Seringkali sulit untuk meyakinkan pasien tentang keefektifan dan kebutuhan gaya hidup sehat. Dalam kasus-kasus seperti itu, pasien-pasien ditentukan kunjungan ke psikolog. Berhenti merokok dan minum alkohol adalah standar. Berdasarkan hasil tes dan kondisi umum, dokter meresepkan satu set latihan fisioterapi.

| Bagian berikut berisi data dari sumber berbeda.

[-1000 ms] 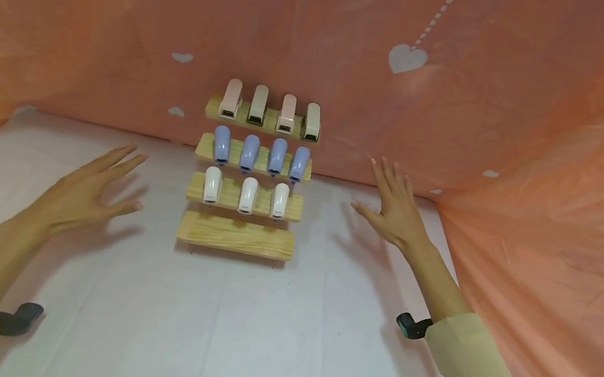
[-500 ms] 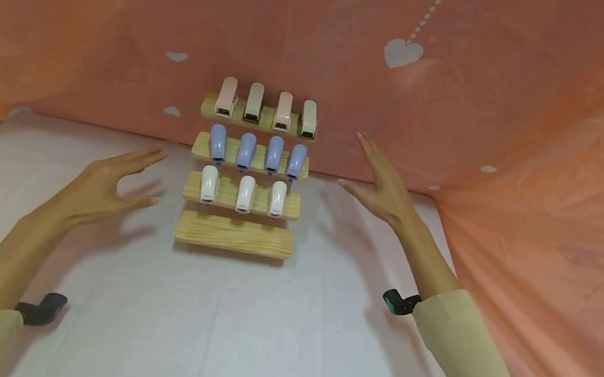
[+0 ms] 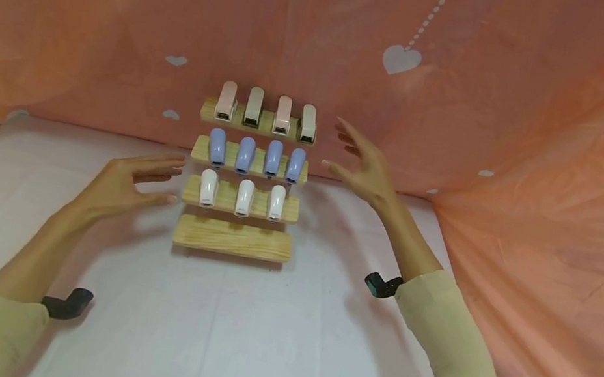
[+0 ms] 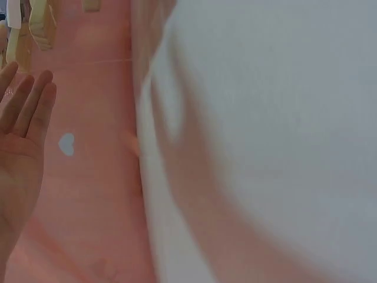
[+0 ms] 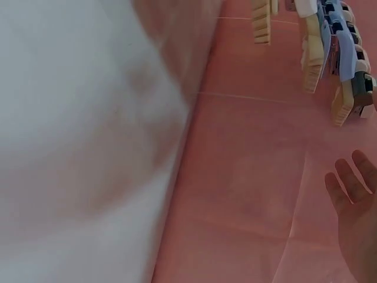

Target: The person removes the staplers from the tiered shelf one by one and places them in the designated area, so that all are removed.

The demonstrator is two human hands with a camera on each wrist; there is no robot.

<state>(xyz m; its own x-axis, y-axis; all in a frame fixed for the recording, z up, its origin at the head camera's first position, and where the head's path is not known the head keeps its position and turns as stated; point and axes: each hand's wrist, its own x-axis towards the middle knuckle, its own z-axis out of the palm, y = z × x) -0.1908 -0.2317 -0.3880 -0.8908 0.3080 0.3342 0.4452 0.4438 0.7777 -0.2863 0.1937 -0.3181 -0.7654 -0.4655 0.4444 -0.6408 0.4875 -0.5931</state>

Berjalan jauh di udara segar dan berjalan Nordic, yoga, berenang, menunggang kuda terapi memberikan efek positif. Penderita diabetes dan hipertensi perlu mandi matahari dan udara. Dianjurkan untuk menolak bekerja di malam hari dan di malam hari, karena meningkatnya tekanan emosional dan fisik. Jika pekerjaan ini tidak aktif, pada siang hari Anda perlu mencari waktu untuk senam sederhana untuk memulihkan aliran darah di tulang belakang leher. Untuk setiap tiga jam kerja, harus ada istirahat 20-25 menit.